My National Security Letter Gag Order

Three years ago, I received a national security letter (NSL) in my capacity as the president of a small Internet access and consulting business. The letter ordered me to provide sensitive information about one of my clients. There was no indication that a judge had reviewed or approved the letter, and it turned out that none had. The letter came with a gag provision that prohibited me from telling anyone, including my client, that the FBI was seeking this information. Based on the context of the demand -- a context that the FBI still won't let me discuss publicly -- I suspected that the FBI was abusing its power and that the letter sought information to which the FBI was not entitled.

Rather than turn over the information, I contacted lawyers at the American Civil Liberties Union, and in April 2004 I filed a lawsuit challenging the constitutionality of the NSL power. I never released the information the FBI sought, and last November the FBI decided that it no longer needs the information anyway. But the FBI still hasn't abandoned the gag order that prevents me from disclosing my experience and concerns with the law or the national security letter that was served on my company.
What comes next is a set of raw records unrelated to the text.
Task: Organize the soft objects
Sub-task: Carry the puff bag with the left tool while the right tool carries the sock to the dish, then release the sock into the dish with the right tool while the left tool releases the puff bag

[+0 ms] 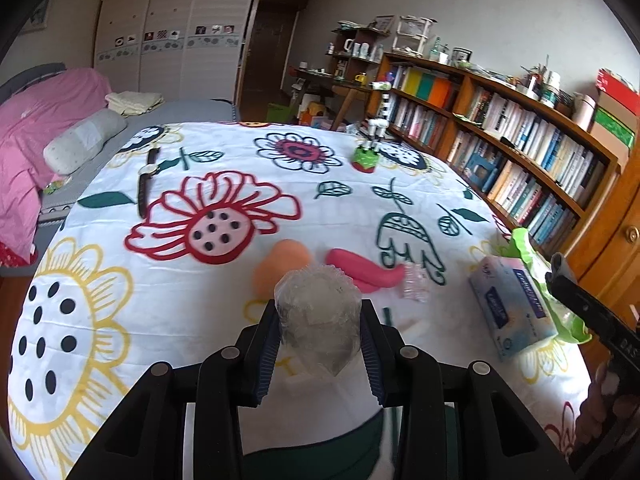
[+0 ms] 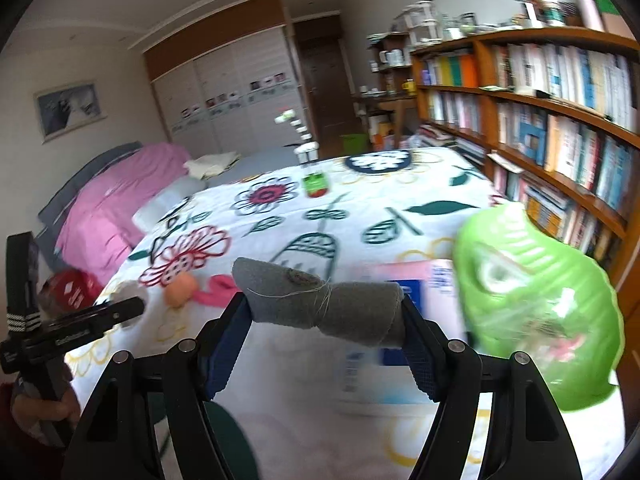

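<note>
Crinkled clear plastic, a bubble-wrap wad [image 1: 318,316] with a faceted, cloudy look, sits pinched between the pads of the left tool [image 1: 320,344], raised above the flowered bedspread [image 1: 100,280]. The right tool [image 2: 325,320] clamps a grey felt roll [image 2: 320,304] crosswise, tied round its middle with pale thread. On the bedspread beyond lie a peach-coloured soft ball [image 1: 280,268], a pink curved piece [image 1: 360,272], a tissue box [image 1: 508,308] and a green bag [image 2: 536,304], blurred, perhaps thin plastic.
</note>
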Tool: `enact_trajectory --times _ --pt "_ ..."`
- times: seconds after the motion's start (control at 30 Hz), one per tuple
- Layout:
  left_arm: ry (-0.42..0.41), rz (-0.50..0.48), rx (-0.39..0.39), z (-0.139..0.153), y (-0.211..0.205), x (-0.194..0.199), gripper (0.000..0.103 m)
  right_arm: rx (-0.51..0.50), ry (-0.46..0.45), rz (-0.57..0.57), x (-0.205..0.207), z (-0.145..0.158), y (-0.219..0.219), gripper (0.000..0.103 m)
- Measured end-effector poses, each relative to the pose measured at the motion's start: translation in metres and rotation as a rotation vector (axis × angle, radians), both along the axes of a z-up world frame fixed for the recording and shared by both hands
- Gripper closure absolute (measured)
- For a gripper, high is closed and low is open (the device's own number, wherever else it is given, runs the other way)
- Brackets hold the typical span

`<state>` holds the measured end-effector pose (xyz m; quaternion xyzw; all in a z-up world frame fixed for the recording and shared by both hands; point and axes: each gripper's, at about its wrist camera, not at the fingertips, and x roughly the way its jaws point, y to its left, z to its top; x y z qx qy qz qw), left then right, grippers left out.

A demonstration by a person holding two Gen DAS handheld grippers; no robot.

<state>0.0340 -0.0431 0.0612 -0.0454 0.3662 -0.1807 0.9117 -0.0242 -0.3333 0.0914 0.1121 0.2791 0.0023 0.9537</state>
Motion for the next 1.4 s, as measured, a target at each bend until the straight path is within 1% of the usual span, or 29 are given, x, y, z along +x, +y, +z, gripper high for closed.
enact_trajectory --times 0.4,0.57,0.7,0.83,1.07,1.4 --pt "-0.026 -0.078 0.029 0.013 -0.048 -0.010 0.063 0.009 0.006 -0.207 -0.026 -0.006 -0.090 0.030" --pt "-0.036 -0.114 0.046 0.018 -0.070 -0.014 0.063 0.024 0.036 -0.275 -0.027 -0.017 -0.124 0.028" --pt "-0.043 -0.145 0.060 0.021 -0.088 -0.018 0.063 0.063 0.083 -0.284 -0.025 -0.029 -0.148 0.026" --pt "-0.054 -0.180 0.075 0.025 -0.106 -0.022 0.063 0.092 0.077 -0.306 -0.032 -0.033 -0.163 0.024" --pt "-0.064 -0.242 0.087 0.031 -0.139 -0.026 0.063 0.091 0.039 -0.333 -0.048 -0.029 -0.177 0.023" --pt "-0.068 -0.389 0.104 0.034 -0.201 -0.033 0.063 0.095 0.005 -0.378 -0.071 -0.026 -0.196 0.023"
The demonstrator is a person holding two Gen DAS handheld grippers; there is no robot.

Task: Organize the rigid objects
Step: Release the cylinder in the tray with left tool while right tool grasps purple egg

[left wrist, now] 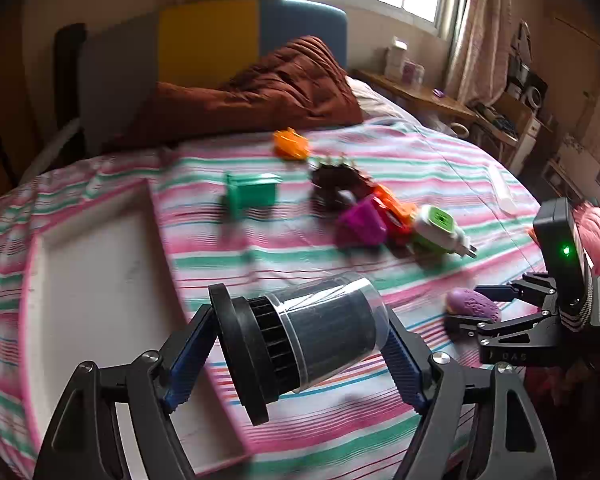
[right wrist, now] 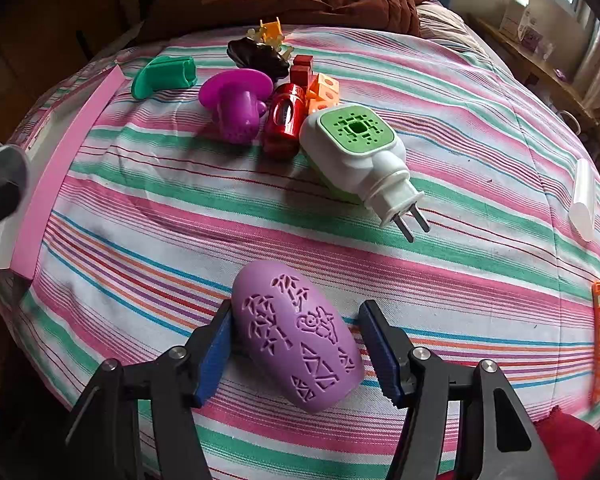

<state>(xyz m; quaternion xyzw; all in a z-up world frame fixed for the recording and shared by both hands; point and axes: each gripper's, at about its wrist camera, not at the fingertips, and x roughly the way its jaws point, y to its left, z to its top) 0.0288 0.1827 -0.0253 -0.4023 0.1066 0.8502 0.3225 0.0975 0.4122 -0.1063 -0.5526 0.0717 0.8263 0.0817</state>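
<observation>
1. While the left gripper (left wrist: 300, 354) clamps a clear jar with a black ribbed lid (left wrist: 296, 340) end to end, lid against one blue pad and the base against the other, the jar hangs tilted above a striped bedspread (left wrist: 400, 160), just beside a white tray with a pink rim (left wrist: 96, 264).
2. The right gripper (right wrist: 296, 350) straddles a lilac oval case with cut-out patterns (right wrist: 298, 338) lying on the bedspread; the left pad looks to touch it, the right pad stands just clear, so the jaws are not clenched on it.
3. Beyond it lies a white and green plug-in device (right wrist: 356, 148), prongs toward the camera.
4. Clustered behind are a red cylinder (right wrist: 284, 122), a magenta mushroom-shaped toy (right wrist: 236, 104), orange blocks (right wrist: 324, 92) and a green plastic piece (right wrist: 166, 74).
5. A rumpled brown quilt (left wrist: 268, 88) sits at the head of the bed.
</observation>
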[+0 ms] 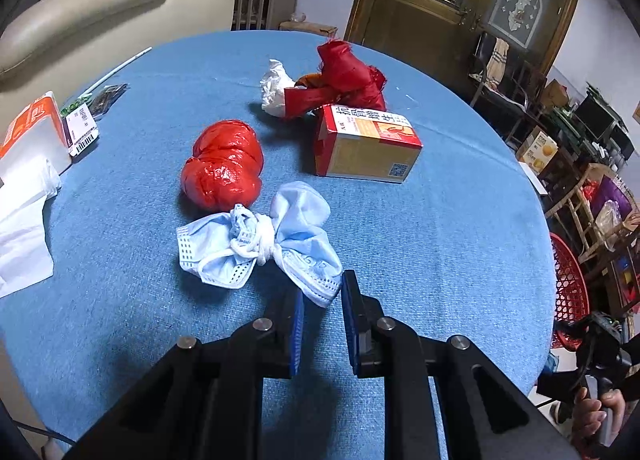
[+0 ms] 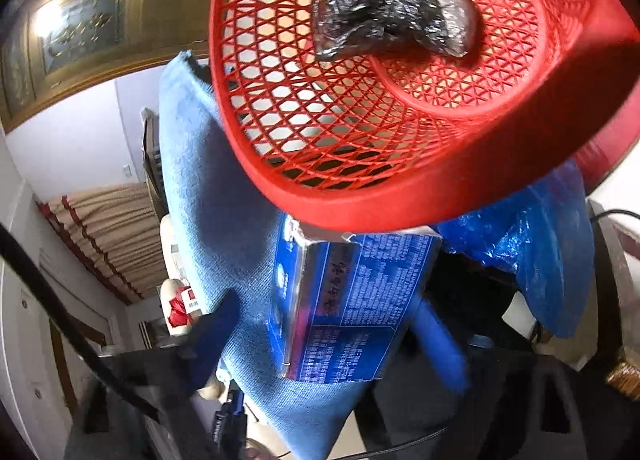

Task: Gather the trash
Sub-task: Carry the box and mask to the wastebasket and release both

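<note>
In the left wrist view, a knotted blue face mask (image 1: 260, 244) lies on the blue table (image 1: 440, 240). My left gripper (image 1: 322, 292) is open, its fingertips on either side of the mask's near corner. Behind lie a red plastic bag ball (image 1: 224, 164), an orange medicine box (image 1: 368, 144), a red cloth bundle (image 1: 344, 80) and a white wad (image 1: 274, 88). In the right wrist view, my right gripper (image 2: 320, 316) holds a blue printed box (image 2: 340, 308) just below the red mesh basket (image 2: 360, 196), which holds a dark crumpled bag (image 2: 384, 20).
White tissue and an orange pack (image 1: 28, 164) sit at the table's left edge beside a labelled packet (image 1: 82, 128). The red basket (image 1: 568, 284) stands past the table's right edge. A beige sofa (image 1: 80, 20) is behind the table.
</note>
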A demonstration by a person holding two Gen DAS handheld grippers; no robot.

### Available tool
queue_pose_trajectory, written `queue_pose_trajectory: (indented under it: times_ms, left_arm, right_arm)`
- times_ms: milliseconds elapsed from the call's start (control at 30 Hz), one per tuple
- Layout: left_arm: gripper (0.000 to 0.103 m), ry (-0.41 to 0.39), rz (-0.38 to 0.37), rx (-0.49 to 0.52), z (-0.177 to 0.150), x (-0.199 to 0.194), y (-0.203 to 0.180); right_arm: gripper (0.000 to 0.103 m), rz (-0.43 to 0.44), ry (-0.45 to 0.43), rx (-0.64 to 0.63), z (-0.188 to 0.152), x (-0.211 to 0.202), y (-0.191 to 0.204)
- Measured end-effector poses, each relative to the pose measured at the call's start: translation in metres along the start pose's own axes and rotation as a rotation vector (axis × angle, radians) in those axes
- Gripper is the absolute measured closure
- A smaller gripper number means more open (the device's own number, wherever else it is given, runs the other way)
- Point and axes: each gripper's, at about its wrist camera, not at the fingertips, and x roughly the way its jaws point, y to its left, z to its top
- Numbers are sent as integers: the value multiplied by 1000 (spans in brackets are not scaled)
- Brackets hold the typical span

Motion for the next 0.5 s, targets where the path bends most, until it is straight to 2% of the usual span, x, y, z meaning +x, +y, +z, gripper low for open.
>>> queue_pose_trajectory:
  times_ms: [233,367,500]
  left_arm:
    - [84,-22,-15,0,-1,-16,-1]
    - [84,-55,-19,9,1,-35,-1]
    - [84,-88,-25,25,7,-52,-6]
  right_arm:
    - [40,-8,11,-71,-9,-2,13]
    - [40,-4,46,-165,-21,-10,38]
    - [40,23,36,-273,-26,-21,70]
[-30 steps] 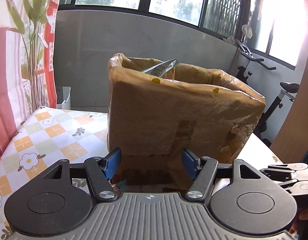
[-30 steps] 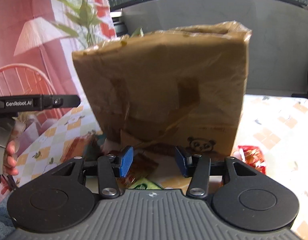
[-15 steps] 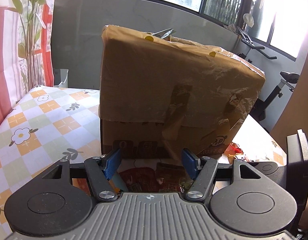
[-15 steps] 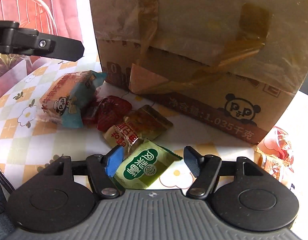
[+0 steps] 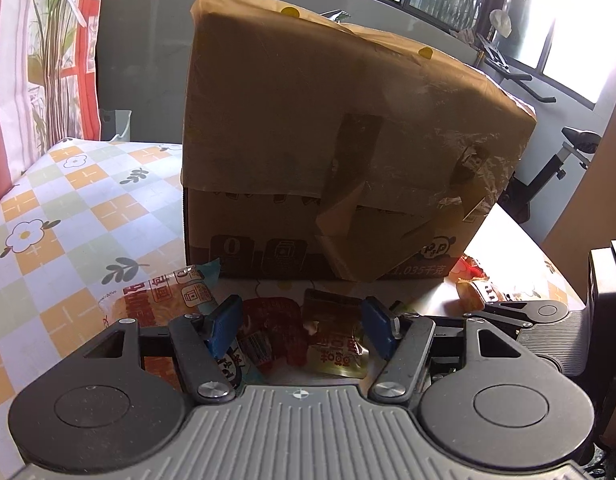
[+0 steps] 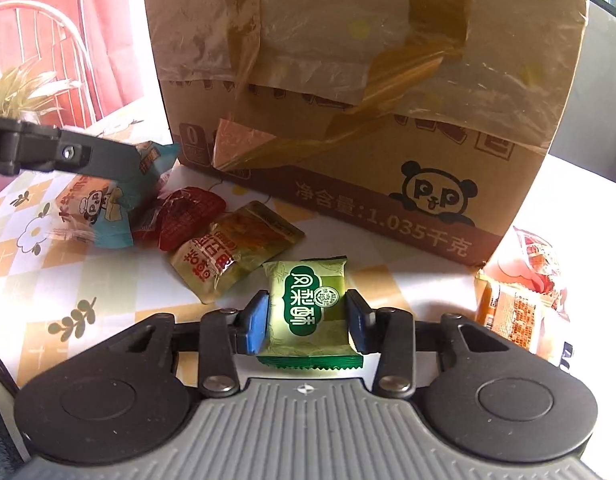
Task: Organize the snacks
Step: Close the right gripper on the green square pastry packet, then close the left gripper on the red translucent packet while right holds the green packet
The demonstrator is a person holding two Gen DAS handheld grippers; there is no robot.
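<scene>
A tall taped cardboard box [image 5: 340, 152] with a panda logo [image 6: 436, 196] stands on the table. In front of it lie snack packets: a teal-and-orange one [image 6: 95, 208], a red one [image 6: 187, 216], a gold one [image 6: 231, 256]. My right gripper [image 6: 308, 320] is shut on a green packet [image 6: 308, 308], its blue pads touching both sides. My left gripper [image 5: 299, 326] is open and empty, low over the red packet [image 5: 275, 328] and gold packet [image 5: 336, 340]; its side shows in the right wrist view [image 6: 47, 152].
The table has a checked flower-pattern cloth [image 5: 67, 208]. Orange-red packets [image 6: 524, 292] lie right of the box. A curtain [image 5: 35, 52] hangs at left. An exercise bike [image 5: 564, 160] stands behind at right.
Both grippers have dropped from box height to the table. The right gripper has moved over the green packet and narrowed onto it. The left stays open.
</scene>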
In fact, the government will return to court in the next few weeks to defend the gag orders that are imposed on recipients of these letters.

Living under the gag order has been stressful and surreal. Under the threat of criminal prosecution, I must hide all aspects of my involvement in the case -- including the mere fact that I received an NSL -- from my colleagues, my family and my friends. When I meet with my attorneys I cannot tell my girlfriend where I am going or where I have been. I hide any papers related to the case in a place where she will not look. When clients and friends ask me whether I am the one challenging the constitutionality of the NSL statute, I have no choice but to look them in the eye and lie.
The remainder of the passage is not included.